Pour avoir un portrait plus juste de la situation, Mario Couture préfère donc comparer le niveau d'emprunt à la valeur des actifs. En 2007, 76% des actifs des ménages étaient libres de toute dette. C’est le même chiffre qu’en 1997. Pour 2008, il faut s'attendre à ce que la part des emprunts augmente un peu face aux actifs en raison de la chute des marchés boursiers.

«Au plan macro-économique, la situation est donc loin d'être inquiétante», affirme l’économiste de Desjardins. Il reconnaît que ces chiffres peuvent varier fortement d'une catégorie d'âge à une autre.
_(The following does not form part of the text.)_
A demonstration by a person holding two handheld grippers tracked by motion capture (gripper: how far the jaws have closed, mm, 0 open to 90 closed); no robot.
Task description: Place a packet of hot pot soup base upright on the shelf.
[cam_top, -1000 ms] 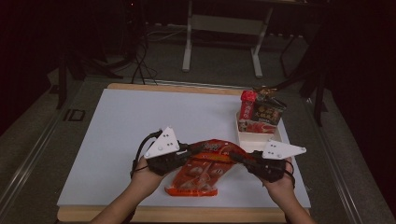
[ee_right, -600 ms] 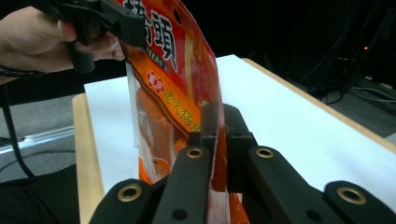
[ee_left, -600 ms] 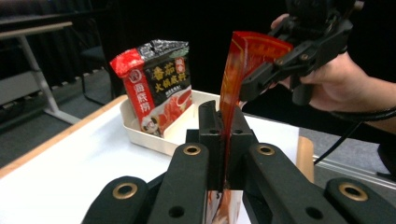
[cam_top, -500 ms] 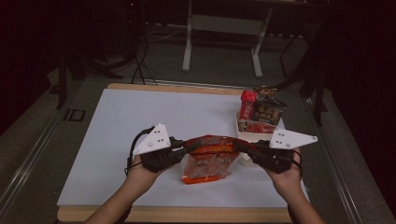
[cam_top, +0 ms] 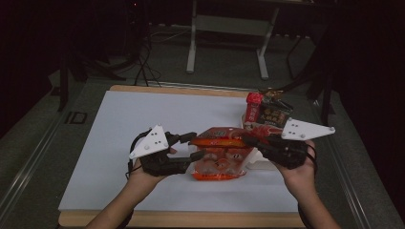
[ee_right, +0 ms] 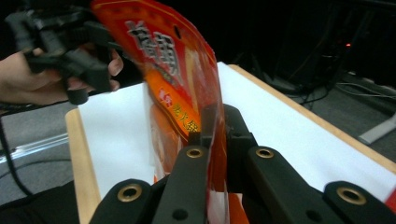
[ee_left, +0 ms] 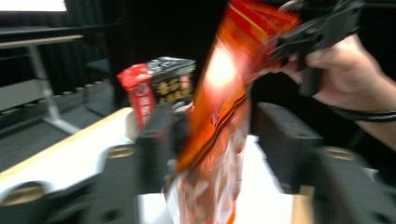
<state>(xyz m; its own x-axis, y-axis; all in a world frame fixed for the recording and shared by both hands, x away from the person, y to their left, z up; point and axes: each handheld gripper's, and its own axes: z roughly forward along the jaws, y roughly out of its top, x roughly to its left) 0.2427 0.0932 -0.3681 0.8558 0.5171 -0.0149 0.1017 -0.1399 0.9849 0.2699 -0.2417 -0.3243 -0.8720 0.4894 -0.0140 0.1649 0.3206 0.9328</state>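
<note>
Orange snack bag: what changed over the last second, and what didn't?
The orange snack bag went from lying flat to hanging upright off the white mat. The right gripper stays clamped on its edge and rose. The left gripper has just been opening; the bag sits between its jaws, unpressed. The snack packets behind stayed put.

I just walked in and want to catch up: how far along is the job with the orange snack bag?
Done: the orange snack bag is lifted off the white table. In hand: the right gripper clamps the bag's edge, while the left gripper has just been opening, its jaws standing apart on either side of the bag. Left, probably: carrying it to the tray of snack packs behind it.
</note>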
À ce chapitre, les jeunes ménages sont généralement bien plus endettés que les baby-boomers.

Mais dans tous les cas, il faut se garder de crier au loup. Oui, certains ménages font une utilisation excessive du crédit et connaissent un stress financier important, mais ils ne constituent pas la majorité.

La situation serait inquiétante si le marché du travail venait à se dégrader fortement. Or, les analystes prédisent au pire, un taux de chômage à 8,2 % en 2009, bien loin des 14% et plus lors de la récession de 1980. «Cette année, les revenus devraient être encore là pour payer les emprunts», signale Mario Couture.

Autre bonne nouvelle, les coûts de financement sont au plus bas. «Les baisses de taux musclés de la Banque du Canada donnent une marge de manoeuvre au consommateur », indique l'économiste du mouvement coopératif.

Enfin, une autre bouffée d’air frais pour les ménages: le prix de l'essence qui, depuis le pic de 1,50 $ le litre cet été, a été divisé par deux.